Cambodge L'expulsion forcée de Groupe 78 a eu lieu

17 juillet 2009
A Phnom Penh, les autorités ont expulsé les familles qui constituent la communauté Groupe 78. La plupart des 60 familles restantes ont accepté de partir après avoir été menacées par les autorités cambodgiennes de ne recevoir aucune compensation, et de voir leurs biens détruits purement et simplement. Agissez en leur faveur.

Des habitant∙e∙s du quartier Groupe 78, mai 2009 © AI


«Amnesty International condamne fermement cette expulsion forcée ainsi que le processus entaché de profondes irrégularités qui a précédé», a déclaré Brittis Edman, chargée de recherche sur le Cambodge à Amnesty International.

Vendredi 17 juillet avant l’aube, au moins 70 agents des forces de sécurité, certains armés de pistolets et de matraques électroniques, ont encerclé la zone connue sous le nom de Groupe 78 où quatre familles résistaient encore, avec à leurs côtés des défenseurs des droits humains et des journalistes. Des dizaines d’ouvriers embauchés pour cette tâche ont démoli ce qui restait des maisons démantelées. Quelques heures plus tard, les familles qui avaient résisté acceptaient de partir.

Vidéo en version originale (anglais)

Les familles du Groupe 78 vivaient sous la menace d’une expulsion forcée depuis trois ans, les autorités cambodgiennes n’ayant respecté aucune des garanties requises en droit international.

«Il est clair que le Groupe 78  a été privé d’une procédure régulière et n’a pas obtenu justice. La municipalité de Phnom Penh n’a fait aucune tentative de consultation réelle avec la population concernée et n’a exploré aucune alternative viable à l’expulsion, a déclaré Brittis Edman. Tout cela rend vides de sens les obligations du gouvernement de protéger le droit au logement »
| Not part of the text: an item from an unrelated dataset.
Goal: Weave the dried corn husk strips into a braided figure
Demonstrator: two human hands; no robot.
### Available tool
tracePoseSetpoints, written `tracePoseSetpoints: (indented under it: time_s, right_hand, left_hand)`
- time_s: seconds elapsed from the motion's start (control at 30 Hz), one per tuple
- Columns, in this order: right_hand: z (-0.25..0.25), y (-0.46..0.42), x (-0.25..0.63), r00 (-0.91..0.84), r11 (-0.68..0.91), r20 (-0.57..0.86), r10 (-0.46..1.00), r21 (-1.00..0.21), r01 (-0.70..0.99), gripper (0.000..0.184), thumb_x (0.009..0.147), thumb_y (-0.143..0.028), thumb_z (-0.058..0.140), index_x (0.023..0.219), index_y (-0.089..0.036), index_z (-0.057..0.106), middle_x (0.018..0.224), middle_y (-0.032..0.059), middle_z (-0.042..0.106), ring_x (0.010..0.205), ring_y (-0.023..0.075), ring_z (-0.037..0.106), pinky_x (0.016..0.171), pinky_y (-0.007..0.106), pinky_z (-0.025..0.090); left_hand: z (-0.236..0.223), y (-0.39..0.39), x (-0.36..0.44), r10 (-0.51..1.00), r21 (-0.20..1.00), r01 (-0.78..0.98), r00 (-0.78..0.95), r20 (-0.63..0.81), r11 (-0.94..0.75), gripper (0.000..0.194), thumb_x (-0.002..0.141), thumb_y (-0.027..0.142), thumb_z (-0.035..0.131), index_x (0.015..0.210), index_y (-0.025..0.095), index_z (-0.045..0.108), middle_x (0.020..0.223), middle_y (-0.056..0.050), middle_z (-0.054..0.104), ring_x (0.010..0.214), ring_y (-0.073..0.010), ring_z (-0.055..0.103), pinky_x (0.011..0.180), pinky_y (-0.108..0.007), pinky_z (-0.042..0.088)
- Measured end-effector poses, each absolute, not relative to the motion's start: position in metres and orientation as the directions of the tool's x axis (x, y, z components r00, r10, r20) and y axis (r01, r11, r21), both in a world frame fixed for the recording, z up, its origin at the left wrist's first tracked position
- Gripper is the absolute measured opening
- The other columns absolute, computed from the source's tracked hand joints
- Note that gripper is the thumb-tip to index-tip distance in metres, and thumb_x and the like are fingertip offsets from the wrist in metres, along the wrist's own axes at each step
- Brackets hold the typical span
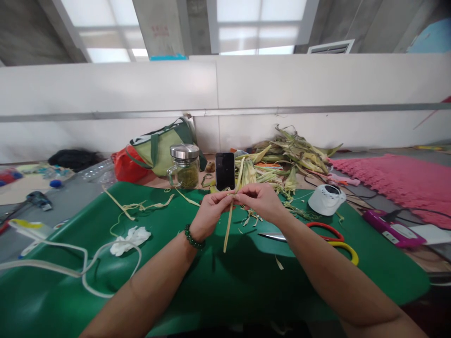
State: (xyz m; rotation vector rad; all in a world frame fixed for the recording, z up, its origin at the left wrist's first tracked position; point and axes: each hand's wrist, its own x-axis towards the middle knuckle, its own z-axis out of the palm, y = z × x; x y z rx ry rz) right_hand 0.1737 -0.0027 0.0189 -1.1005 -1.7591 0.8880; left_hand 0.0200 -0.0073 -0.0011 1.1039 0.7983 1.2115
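Between my two hands, above the green mat [246, 291], is a thin pale corn husk strip [228, 230]. One end hangs down below the fingers and another sticks up above them. My left hand [212, 210], with a beaded bracelet at its wrist, is closed and pinches the strip. My right hand [261, 201] pinches it from the other side, its fingertips meeting those of the left. The fingers partly hide the spot where the strips cross. Behind the hands a black phone [224, 171] stands upright.
Scissors [273, 236] with red and yellow handles lie under my right forearm. A lidded glass jar [184, 169], a husk pile [299, 150] and a white roll [327, 199] stand around the mat. White cable [84, 270] and crumpled tissue [130, 240] lie left; a purple device [392, 228] lies right.
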Motion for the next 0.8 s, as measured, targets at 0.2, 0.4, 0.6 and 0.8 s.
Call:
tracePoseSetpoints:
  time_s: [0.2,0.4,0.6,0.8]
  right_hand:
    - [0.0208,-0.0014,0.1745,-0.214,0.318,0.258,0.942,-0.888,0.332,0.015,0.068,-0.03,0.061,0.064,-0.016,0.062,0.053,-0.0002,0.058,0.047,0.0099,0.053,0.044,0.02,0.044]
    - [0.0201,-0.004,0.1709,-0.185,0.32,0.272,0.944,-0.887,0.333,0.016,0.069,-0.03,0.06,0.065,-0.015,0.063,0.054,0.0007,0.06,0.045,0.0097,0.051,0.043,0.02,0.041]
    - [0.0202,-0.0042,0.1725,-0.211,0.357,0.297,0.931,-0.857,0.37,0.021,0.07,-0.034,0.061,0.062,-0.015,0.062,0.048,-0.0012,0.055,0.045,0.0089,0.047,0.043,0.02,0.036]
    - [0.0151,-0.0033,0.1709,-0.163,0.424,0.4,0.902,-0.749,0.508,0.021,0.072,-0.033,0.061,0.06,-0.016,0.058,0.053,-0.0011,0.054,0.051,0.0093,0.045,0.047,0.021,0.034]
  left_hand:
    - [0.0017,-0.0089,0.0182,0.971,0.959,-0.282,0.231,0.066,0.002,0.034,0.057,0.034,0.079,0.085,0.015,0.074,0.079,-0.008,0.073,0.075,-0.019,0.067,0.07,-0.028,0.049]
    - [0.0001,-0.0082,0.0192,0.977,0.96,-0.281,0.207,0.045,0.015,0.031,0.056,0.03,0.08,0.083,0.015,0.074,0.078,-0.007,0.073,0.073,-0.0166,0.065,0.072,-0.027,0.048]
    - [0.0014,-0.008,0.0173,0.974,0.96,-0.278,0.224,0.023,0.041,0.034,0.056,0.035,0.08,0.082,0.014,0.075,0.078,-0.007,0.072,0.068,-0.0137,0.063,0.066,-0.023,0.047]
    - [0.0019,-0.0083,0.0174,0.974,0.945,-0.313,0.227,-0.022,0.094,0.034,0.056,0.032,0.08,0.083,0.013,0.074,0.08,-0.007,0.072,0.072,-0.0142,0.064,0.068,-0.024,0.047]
La municipalité a remis un dernier avis d’expulsion  au Groupe 78 en avril 200 ; lors des rencontres qui ont suivi, des responsables et notamment le vice-gouverneur de Phnom Penh, ont prévenu les habitants que la police et la police militaire détruiraient leurs maisons s’ils n’acceptaient pas les compensations offertes. Les habitants ont également été informés que 700 agents des forces de sécurité avaient été mobilisés en vue de leur expulsion.

Les habitants du Groupe 78 avaient commencé à s'installer dans la zone des berges aménagées en 1983. Ils ont effectué à plusieurs reprises depuis 2006 des démarches afin d'obtenir un titre de propriété officiel, mais les autorités ont rejeté leurs demandes, malgré les documents officiels présentés par les familles prouvant que leurs revendications reposaient sur des bases solides. L’ordre d’expulsion a été donné par la municipalité, qui ne dispose pas d’un mandat l’autorisant à le faire au regard du droit international et sans la supervision d’une autorité judiciaire comme le prévoit la loi relative à la propriété foncière de 2001. L’ordre a été donné en dépit du fait qu’une commission locale doit encore déterminer qui est propriétaire du terrain contesté. Les options de relogement et les compensations offertes par la municipalité étaient insuffisantes.

Le gouvernement cambodgien ne garantit toujours pas le droit à un logement décent et ne protège pas sa population contre les expulsions forcées. Pour la seule année 2008, Amnesty International a enregistré environ 27 expulsions forcées, qui ont affecté 23 000 personnes approximativement. Amnesty International renouvelle son appel au gouvernement cambodgien pour qu’il mette un terme aux expulsions forcées et décrète un moratoire sur toutes les expulsions jusqu’à la mise en place d’un cadre juridique garantissant la protection des droits humains.

Dans le cadre de sa Campagne pour la Dignité lancée en mai 2009, Amnesty International appelle le gouvernement cambodgien à mettre un terme aux expulsions forcées et à décréter un  moratoire sur toutes les expulsions jusqu’à la mise en place d’un cadre juridique garantissant la protection des droits humains.

À travers cette campagne, l’organisation appelle tous les gouvernements à prendre toutes les mesures nécessaires, notamment à adopter des lois et des politiques qui soient conformes au droit international relatif aux droits humains afin d’interdire et d’empêcher les expulsions forcées.